Jak doszło do odkrycia? Zuckerman, Henry i Michael Muno, astronom z Caltech badali gwiazdę BD+20 307. Szokująca dla badaczy była ilość pyłu, który spowija gwiazdę – million razy gęstszego od tego, który otacza Słońce. Astronomowie zebrali dane rentgenowskie z teleskopu Chandra. Danych dotyczących jasności gwiazdy dostarczył jeden z teleskopów Tennessee State University w Arizonie. – Sądziliśmy, że BD+20 307 jest stosunkowo młodą gwiazdą, mająca najwyżej kilkaset milionów lat, wokół której dopiero zaczynają tworzyć się planety – opowiada Michael Muno. Okazało się jednak, że jest dokładnie odwrotnie. Zespół Alycii Weinberger ogłosił w maju tego roku, że BD+20 307 jest gwiazdą podwójną – w jej skład wchodzą dwie gwiazdy, które krążą wokół wspólnego środka masy. Kolejne badania potwierdziły te obserwacje. Okazało się również, że obydwie gwiazdy są dużo starsze niż kilkaset milionów lat – najprawdopodobniej ich wiek jest zbliżony do wieku Słońca i wynosi kilka miliardów lat.

- Kolizja planetarna nie została przez nas zaobserwowana bezpośrednio, ale wywnioskowana z gęstości pyłu spowijającego układ – mówi Henry. Niezwykłość zachowania pyłu wokół BD+20 307, znajdującego się w takiej odległości od gwiazd, w jakiej zwykle znajdują się planety typu ziemskiego, wynikała z faktu, że zwykle cząsteczki pyłu nie mogą tam przetrwać zbyt długo: są „usuwane” przez promieniowanie gwiazdy. Właśnie dlatego astronomowie doszli do wniosku, że istna pyłowa burza, jaka spowija BD+20 307 musiała powstać stosunkowo niedawno, prawdopodobnie w ciągu ostatnich kilkuset tysięcy lat, a może jeszcze później. A jedynym racjonalnym powodem jej powstania jest planetarna kolizja. To zaś stawia przed nami dwa istotne pytania: jak stary system planetarny destabilizuje się na tyle, żeby doszło do podobnej katastrofy, i czy do takiej kolizji może dojść w naszym układzie?

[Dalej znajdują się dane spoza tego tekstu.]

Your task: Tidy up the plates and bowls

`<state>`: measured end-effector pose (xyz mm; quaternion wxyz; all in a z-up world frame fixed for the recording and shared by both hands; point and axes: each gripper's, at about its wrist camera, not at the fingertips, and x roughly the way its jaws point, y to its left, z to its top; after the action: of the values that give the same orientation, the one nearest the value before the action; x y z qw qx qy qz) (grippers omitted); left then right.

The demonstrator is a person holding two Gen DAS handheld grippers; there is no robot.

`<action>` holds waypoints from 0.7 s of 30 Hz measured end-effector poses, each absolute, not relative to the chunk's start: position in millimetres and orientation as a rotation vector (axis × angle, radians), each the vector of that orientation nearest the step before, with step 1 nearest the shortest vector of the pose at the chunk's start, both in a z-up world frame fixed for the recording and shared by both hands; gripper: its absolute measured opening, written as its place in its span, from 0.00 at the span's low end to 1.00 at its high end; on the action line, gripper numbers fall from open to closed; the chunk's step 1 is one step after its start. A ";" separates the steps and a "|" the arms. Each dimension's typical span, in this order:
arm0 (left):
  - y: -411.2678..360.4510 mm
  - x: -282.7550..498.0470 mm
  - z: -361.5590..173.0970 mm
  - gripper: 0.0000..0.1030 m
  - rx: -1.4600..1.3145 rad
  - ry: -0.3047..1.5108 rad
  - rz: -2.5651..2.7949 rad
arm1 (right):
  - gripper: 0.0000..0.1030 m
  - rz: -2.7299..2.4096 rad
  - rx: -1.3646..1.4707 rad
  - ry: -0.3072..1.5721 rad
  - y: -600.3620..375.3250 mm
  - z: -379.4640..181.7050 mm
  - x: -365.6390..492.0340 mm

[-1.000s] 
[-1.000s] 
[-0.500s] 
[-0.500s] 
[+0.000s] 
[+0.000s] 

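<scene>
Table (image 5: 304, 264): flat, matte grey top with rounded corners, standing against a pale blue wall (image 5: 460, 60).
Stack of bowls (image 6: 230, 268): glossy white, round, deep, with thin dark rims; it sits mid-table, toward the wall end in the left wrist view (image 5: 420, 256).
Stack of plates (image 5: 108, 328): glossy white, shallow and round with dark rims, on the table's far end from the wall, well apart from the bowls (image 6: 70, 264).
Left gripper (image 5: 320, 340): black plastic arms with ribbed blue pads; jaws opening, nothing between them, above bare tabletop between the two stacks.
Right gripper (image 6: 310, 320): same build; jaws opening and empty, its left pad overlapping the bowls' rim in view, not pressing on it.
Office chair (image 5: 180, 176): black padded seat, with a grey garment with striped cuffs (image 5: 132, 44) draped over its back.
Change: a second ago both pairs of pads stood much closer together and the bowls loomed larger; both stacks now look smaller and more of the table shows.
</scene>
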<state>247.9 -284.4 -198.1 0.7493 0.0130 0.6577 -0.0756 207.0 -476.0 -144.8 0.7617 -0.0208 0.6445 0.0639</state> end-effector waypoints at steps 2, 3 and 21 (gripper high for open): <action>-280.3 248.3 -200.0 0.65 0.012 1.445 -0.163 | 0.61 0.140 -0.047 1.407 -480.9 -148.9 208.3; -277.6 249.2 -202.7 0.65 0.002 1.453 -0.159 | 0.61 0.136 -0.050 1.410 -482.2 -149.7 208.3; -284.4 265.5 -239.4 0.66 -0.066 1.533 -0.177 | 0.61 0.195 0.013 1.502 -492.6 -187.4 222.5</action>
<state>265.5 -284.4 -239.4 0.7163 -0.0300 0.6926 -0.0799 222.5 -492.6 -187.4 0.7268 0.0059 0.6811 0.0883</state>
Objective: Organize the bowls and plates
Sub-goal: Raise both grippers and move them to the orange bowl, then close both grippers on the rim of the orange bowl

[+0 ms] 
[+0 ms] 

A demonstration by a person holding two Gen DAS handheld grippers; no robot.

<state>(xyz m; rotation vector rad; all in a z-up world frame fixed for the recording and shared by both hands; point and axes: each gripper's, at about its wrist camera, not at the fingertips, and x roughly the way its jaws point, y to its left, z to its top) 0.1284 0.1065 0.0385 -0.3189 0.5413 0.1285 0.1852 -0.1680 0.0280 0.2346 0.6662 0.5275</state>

Do destabilizacji może dojść na skutek wpływy czynników zewnętrznych, na przykład przejścia w pobliżu jednego układu innego. Komputerowe symulacje przewidują małe prawdopodobieństwo kolizji Merkurego z Ziemią lub Wenus w ciągu następnego miliarda lat. A przecież, jak podkreśla Zuckerman, uderzenie asteroidy na skutek którego wyginęły na Ziemi dinozaury, to zaledwie maleńkie puknięcie w porównaniu z taką międzyplanetarną kolizją. Nie jest to jednak, całe szczęście, tragedia, której doczekamy w dającej się racjonalnie przewidzieć przyszłości.